Two Manhattan high school boys play-wrestling in an empty classroom that should have been locked hurled a stool out a sixth-story window yesterday — clobbering a seven-months-pregnant woman walking below.
Rosaura Beristani, 29, was in serious condition with head injuries last night as cops charged the two 15-year-old Washington Irving High School students with assault.
The Bronx woman was taking a break from her job handing out flyers shortly before 11 a.m. when the heavy metal-and-wood stool came crashing down on her head at E. 17th St. and Irving Place in Gramercy Park.
"I just held her hand for a while," said real estate broker Robert Morrison, who rushed to the bloodied woman's side.
"She wasn’t talking. Her eyes were wide open, but she was obviously in pain," he said. "When I saw the chair I just couldn't believe it."
Beristani, the mother of a 5-year-old daughter, was taken to Bellevue Hospital, where she underwent emergency surgery. Doctors said the Mexican immigrant was expected to recover and reported there was no apparent harm to her fetus. "I’m surprised from where the injury was she didn't suffer a more serious injury," said Dr. Alfred Culliford, the hospital's trauma chief.
"It was a six-story fall. I would have expected her to be much more injured than this," he said. "She got lucky. She got very lucky."
Just like on TV
Police sources said the two students told detectives they were reenacting body slams and smackdowns they had learned watching pro wrestling on TV when the chair went out the window.
"One kid was holding the chair and was going to hit the other kid with it, horsing around, playing wrestlers, when it went flying out the window," said one police official. "They both appear to be good kids who did something stupid."

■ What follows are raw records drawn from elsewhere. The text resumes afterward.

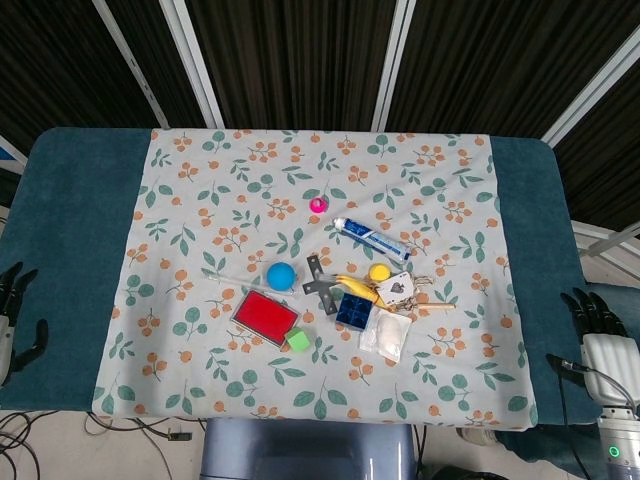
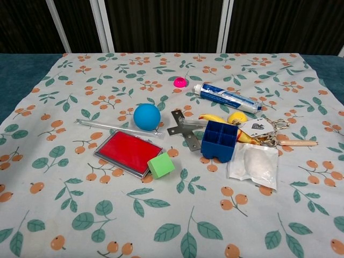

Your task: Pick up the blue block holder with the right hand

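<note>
The blue block holder (image 1: 353, 309) (image 2: 220, 140) is a small dark-blue square tray with four cells, standing in the middle of the floral cloth among other small items. My right hand (image 1: 598, 330) hangs off the table's right edge in the head view, fingers apart, holding nothing, far to the right of the holder. My left hand (image 1: 14, 318) is at the far left edge, fingers spread and empty. Neither hand shows in the chest view.
Around the holder lie a white sachet (image 2: 253, 165), a yellow banana toy (image 2: 223, 120), a card with keys (image 2: 262, 129), a metal bracket (image 2: 184, 130), a green cube (image 2: 160, 165), a red pad (image 2: 128, 152), a blue ball (image 2: 147, 116), a toothpaste tube (image 2: 227, 97) and a pink cap (image 2: 179, 82).
</note>
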You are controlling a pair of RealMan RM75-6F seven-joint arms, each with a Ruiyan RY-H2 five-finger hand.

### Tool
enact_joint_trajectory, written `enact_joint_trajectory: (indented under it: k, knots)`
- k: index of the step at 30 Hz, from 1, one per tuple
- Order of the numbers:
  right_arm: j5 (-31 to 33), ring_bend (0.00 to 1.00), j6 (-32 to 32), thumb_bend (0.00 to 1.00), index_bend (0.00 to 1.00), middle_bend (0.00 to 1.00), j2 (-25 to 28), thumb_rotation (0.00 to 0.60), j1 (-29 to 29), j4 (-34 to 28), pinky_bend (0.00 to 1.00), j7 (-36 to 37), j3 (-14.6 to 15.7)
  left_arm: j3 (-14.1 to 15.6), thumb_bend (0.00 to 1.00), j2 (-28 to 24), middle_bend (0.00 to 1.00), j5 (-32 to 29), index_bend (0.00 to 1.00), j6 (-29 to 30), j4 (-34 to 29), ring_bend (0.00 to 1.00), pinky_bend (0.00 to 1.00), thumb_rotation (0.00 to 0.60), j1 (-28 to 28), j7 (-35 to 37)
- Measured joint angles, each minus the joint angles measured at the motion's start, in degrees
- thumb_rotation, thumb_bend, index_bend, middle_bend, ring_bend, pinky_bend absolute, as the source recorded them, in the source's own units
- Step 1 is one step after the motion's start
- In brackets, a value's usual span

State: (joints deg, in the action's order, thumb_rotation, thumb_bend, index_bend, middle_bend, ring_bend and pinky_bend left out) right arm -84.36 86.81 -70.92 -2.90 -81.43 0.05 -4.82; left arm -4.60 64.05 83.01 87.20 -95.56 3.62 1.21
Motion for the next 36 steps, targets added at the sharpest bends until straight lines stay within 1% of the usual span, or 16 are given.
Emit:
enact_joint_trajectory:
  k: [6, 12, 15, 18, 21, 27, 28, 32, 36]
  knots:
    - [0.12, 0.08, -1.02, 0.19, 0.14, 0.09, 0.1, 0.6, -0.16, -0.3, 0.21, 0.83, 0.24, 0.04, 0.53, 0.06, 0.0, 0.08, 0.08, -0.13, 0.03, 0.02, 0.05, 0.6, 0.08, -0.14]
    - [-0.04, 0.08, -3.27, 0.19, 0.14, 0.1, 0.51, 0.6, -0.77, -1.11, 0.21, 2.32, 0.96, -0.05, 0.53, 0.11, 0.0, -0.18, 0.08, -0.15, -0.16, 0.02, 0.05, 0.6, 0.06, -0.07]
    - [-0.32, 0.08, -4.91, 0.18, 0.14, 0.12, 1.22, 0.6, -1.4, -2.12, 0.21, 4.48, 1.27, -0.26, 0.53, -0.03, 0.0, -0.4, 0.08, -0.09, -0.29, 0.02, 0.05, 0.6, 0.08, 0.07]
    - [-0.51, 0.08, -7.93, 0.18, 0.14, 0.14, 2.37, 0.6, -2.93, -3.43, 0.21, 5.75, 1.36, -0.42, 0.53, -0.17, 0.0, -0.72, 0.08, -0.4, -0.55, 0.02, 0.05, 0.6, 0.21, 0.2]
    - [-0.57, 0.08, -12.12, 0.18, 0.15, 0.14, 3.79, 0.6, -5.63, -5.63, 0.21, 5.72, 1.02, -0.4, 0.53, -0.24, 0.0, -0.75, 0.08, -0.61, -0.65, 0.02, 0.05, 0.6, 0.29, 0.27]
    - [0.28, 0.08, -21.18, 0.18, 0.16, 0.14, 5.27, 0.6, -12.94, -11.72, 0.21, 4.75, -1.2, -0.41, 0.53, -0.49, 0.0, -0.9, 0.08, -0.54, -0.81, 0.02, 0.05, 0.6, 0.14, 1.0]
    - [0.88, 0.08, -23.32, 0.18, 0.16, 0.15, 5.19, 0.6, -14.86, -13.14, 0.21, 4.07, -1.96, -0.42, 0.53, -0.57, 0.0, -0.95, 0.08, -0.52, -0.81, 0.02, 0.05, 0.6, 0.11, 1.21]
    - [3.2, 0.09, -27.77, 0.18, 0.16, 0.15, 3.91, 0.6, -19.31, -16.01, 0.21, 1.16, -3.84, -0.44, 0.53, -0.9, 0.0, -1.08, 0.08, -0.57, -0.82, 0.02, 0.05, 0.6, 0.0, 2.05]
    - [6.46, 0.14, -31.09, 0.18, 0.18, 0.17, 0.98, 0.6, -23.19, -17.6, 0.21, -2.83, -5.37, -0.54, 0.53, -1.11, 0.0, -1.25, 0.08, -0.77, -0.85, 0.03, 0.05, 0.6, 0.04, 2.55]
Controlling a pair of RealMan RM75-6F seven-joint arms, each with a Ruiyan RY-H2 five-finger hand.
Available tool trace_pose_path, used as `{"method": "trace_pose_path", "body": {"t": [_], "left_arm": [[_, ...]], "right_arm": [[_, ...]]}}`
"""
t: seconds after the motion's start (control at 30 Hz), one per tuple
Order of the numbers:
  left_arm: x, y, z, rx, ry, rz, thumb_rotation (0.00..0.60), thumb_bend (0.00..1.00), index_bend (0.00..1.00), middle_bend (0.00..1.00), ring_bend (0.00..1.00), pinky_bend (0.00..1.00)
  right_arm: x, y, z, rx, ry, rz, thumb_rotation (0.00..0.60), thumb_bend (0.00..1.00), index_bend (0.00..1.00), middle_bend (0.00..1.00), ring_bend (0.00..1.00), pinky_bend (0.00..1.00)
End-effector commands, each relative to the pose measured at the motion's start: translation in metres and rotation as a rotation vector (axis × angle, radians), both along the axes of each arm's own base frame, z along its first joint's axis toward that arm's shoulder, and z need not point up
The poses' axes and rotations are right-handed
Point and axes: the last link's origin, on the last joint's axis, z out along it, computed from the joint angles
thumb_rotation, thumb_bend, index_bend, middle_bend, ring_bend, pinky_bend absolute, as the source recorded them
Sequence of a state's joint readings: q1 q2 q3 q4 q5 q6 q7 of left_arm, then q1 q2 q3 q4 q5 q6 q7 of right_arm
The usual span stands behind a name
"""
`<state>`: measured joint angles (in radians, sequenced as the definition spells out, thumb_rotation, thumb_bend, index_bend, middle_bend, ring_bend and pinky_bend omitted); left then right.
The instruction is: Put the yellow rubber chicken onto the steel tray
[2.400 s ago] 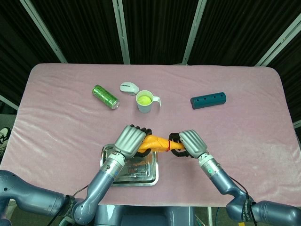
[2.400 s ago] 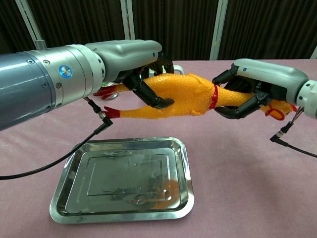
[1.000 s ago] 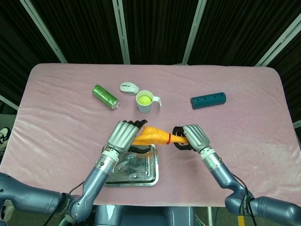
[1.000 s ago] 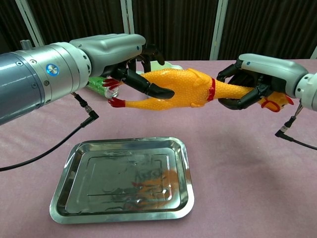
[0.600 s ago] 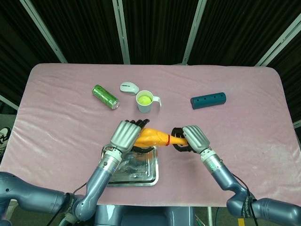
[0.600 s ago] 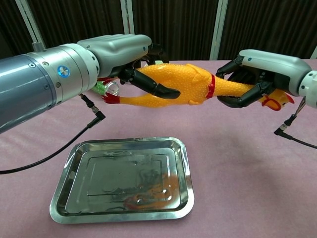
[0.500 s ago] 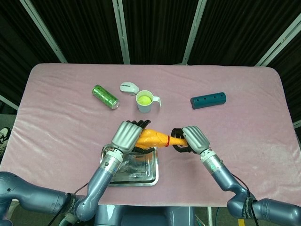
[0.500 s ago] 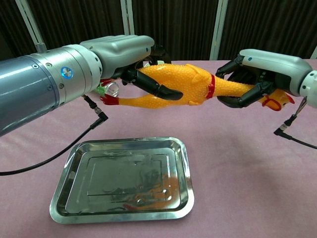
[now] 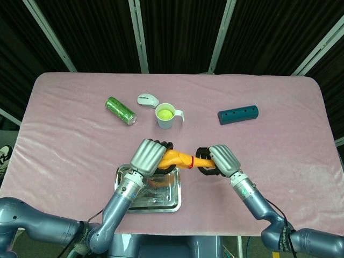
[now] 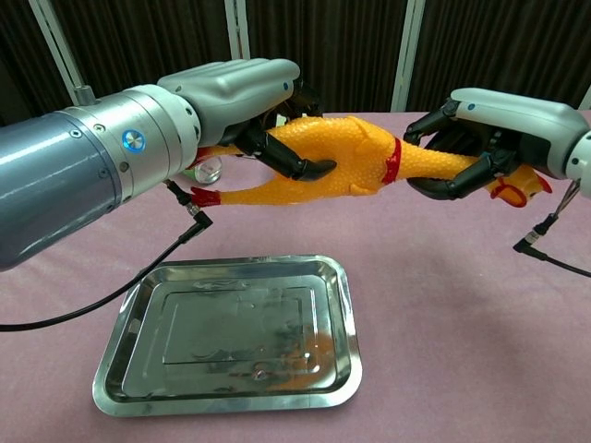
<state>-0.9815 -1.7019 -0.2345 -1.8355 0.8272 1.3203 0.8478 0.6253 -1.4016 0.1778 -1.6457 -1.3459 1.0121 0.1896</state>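
The yellow rubber chicken (image 10: pixel 342 166) hangs in mid-air, stretched lengthwise between both hands and well above the steel tray (image 10: pixel 226 334)! The left hand (image 10: pixel 254 101) wraps its dark fingers (image 10: pixel 295 164) around the plump body, while the right hand (image 10: pixel 480 138) curls around the thin neck just past the red collar, with the head and beak poking out beyond it. Red feet dangle at the left end, below the left wrist. From the head view, the chicken (image 9: pixel 180 159) sits over the tray's far right corner (image 9: pixel 174 201), not squarely over the middle. The tray lies flat on the pink surface (image 10: pixel 443 314), bare and shiny inside.

This toy looks light, soft and bendy; the long neck would likely flop or stretch if held alone. The body is the safer place to hold it, thick and pebbled enough for fingers to bite. The smooth steel may let it slide on landing, so a low, gentle release seems wise.
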Motion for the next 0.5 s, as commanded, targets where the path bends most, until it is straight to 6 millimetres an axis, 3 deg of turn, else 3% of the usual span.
{"method": "trace_pose_path", "body": {"t": [0.03, 0.27, 0.3, 0.37, 0.5], "left_arm": [[-0.0006, -0.0001, -0.0005, 0.000, 0.002, -0.001, 0.600, 0.75, 0.64, 0.71, 0.64, 0.64], [-0.0006, 0.0002, -0.0013, 0.008, 0.005, -0.006, 0.600, 0.77, 0.69, 0.76, 0.69, 0.65], [-0.0009, 0.0004, -0.0012, 0.008, 0.005, -0.005, 0.600, 0.74, 0.69, 0.76, 0.69, 0.65], [-0.0015, 0.0006, -0.0005, 0.006, 0.002, -0.001, 0.600, 0.61, 0.66, 0.71, 0.67, 0.65], [-0.0042, -0.0003, 0.0015, -0.010, 0.005, 0.010, 0.600, 0.29, 0.43, 0.54, 0.57, 0.63]], "right_arm": [[-0.0003, 0.0002, 0.0002, 0.001, -0.004, -0.001, 0.600, 0.79, 1.00, 0.78, 0.72, 0.86], [-0.0011, -0.0001, 0.0024, -0.005, -0.011, 0.000, 0.600, 0.80, 1.00, 0.78, 0.72, 0.86], [-0.0015, -0.0004, 0.0028, -0.007, -0.012, -0.001, 0.600, 0.80, 1.00, 0.78, 0.72, 0.86], [-0.0024, -0.0013, 0.0034, -0.009, -0.014, -0.006, 0.600, 0.80, 1.00, 0.78, 0.72, 0.86], [-0.0046, -0.0046, 0.0042, -0.013, -0.011, -0.016, 0.600, 0.81, 1.00, 0.78, 0.72, 0.86]]}}
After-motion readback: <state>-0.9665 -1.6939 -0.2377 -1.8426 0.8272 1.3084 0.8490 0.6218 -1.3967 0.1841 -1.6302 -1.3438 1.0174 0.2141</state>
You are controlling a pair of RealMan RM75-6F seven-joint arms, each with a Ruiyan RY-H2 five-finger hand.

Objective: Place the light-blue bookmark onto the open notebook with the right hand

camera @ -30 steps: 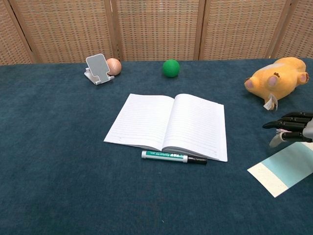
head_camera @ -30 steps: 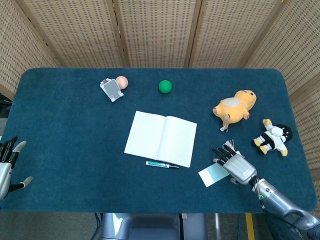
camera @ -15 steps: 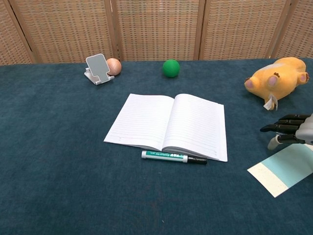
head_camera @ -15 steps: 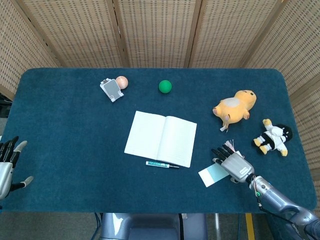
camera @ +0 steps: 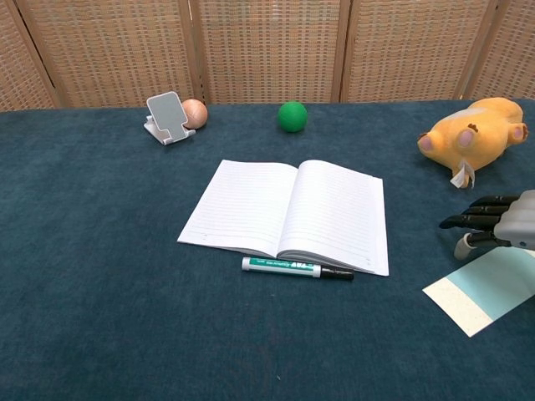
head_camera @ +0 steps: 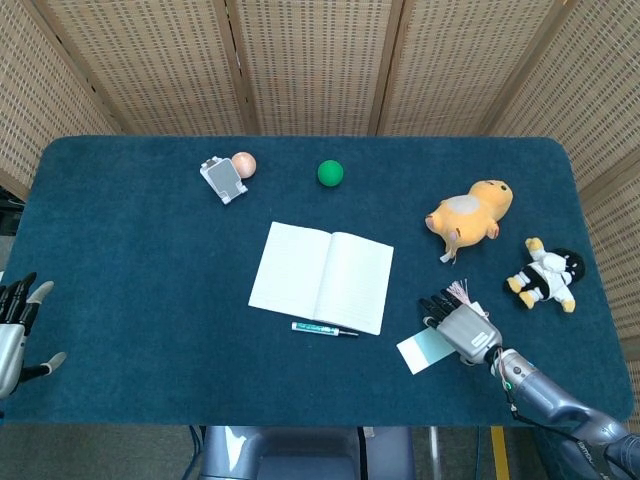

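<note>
- Fingers point(camera: 468, 222) of the right hand point(head_camera: 462, 325) were stretched out and slightly apart, pointing toward the notebook point(head_camera: 322, 276), and closed on nothing; whether they touched the bookmark point(camera: 485, 289) could not be told.
- Bookmark lay flat on the table point(head_camera: 140, 260), right of the notebook and apart from it, its near end under the hand in the head view.
- Step in hand, by my reading, was the approach to the grasp: the bookmark was not yet lifted.
- Next move called for pinching the thin card off the cloth, perhaps at its edge, then carrying it left onto the notebook's open pages.
- A pen point(camera: 296, 268) lay just below the notebook; an orange plush point(head_camera: 470, 213) sat to the notebook's right, beyond the hand.
- Left hand point(head_camera: 14, 335), far left of the notebook at the table edge, held nothing, fingers apart.
</note>
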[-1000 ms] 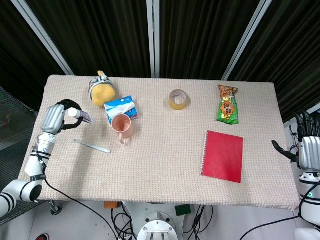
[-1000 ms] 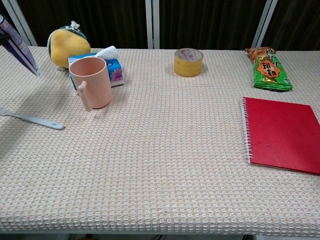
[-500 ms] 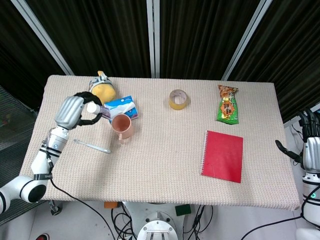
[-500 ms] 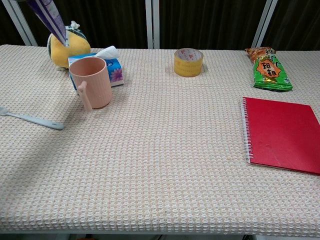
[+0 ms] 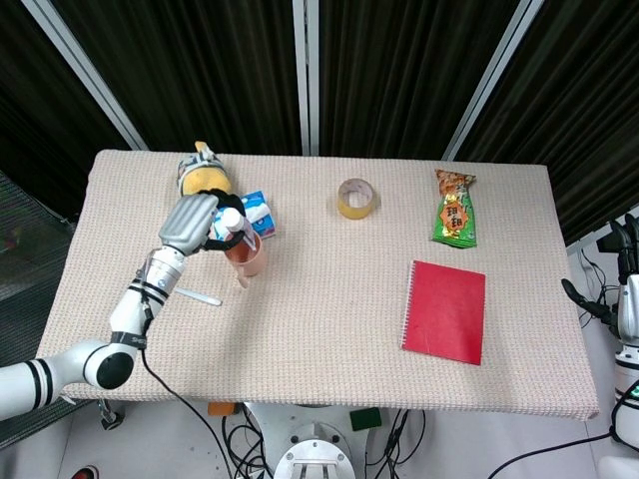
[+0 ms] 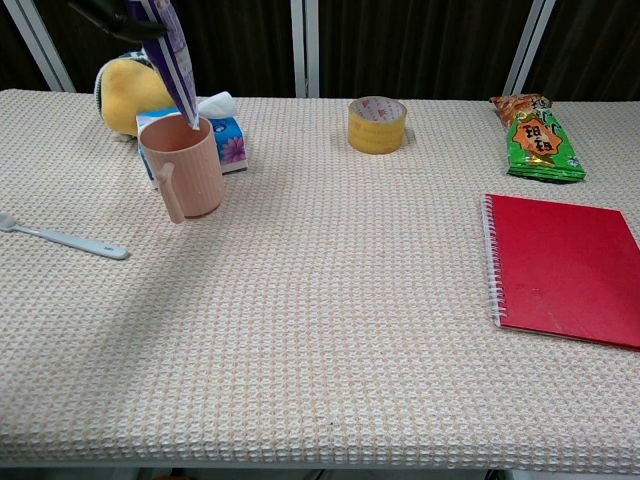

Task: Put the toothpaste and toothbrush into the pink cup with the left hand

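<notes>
My left hand (image 5: pixel 193 222) grips the toothpaste tube (image 6: pixel 168 52), which hangs flat end down, its tip just at the rim of the pink cup (image 6: pixel 183 166). The tube's white cap (image 5: pixel 232 220) shows above the cup (image 5: pixel 246 251) in the head view. Only dark fingers (image 6: pixel 110 14) of that hand show at the top of the chest view. The white toothbrush (image 6: pixel 64 238) lies flat on the table left of the cup, also visible under my left forearm as the toothbrush (image 5: pixel 204 297). My right hand (image 5: pixel 627 299) hovers off the table's right edge, fingers apart, holding nothing.
Behind the cup sit a blue tissue pack (image 6: pixel 228 132) and a yellow plush toy (image 6: pixel 128 93). A yellow tape roll (image 6: pixel 377 124), a green snack bag (image 6: pixel 537 138) and a red notebook (image 6: pixel 562 268) lie to the right.
My left hand has carried the toothpaste rightward from the table's left edge to above the cup, lowering its end to the rim. My right hand drifted slightly right.
</notes>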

The teens, one from Queens and the other from Manhattan, were charged with second-degree assault, police said. One student is cooperating with cops, but the other quickly got a lawyer, sources said.
The two were grappling in an empty social studies classroom that was supposed to be locked, said Schools Chancellor Joel Klein. The teacher responsible for locking the room is facing disciplinary charges, he said.
"This is unacceptable, and we will take appropriate action based on the facts," Klein said.
Identified flying objects
A teacher at the school, who asked to remain anonymous, said things flying from windows there is an all-too-common occurrence - a complaint echoed by people who live or work in the neighborhood.
Last year, a student threw a plastic bottle from the window and struck an infant in a stroller, they said.
Six months ago, a chair smashed the windshield of a car parked below. Robinson Lilienthal, 54, a Rutgers University professor who lives across the street, said people in the neighborhood avoid walking along E. 17th St. because of the risk of being hit by hurtling objects.
"They are always throwing things from the window," Lilienthal said. "One time it was exams. There were hundreds of chemistry exams floating down 17th St."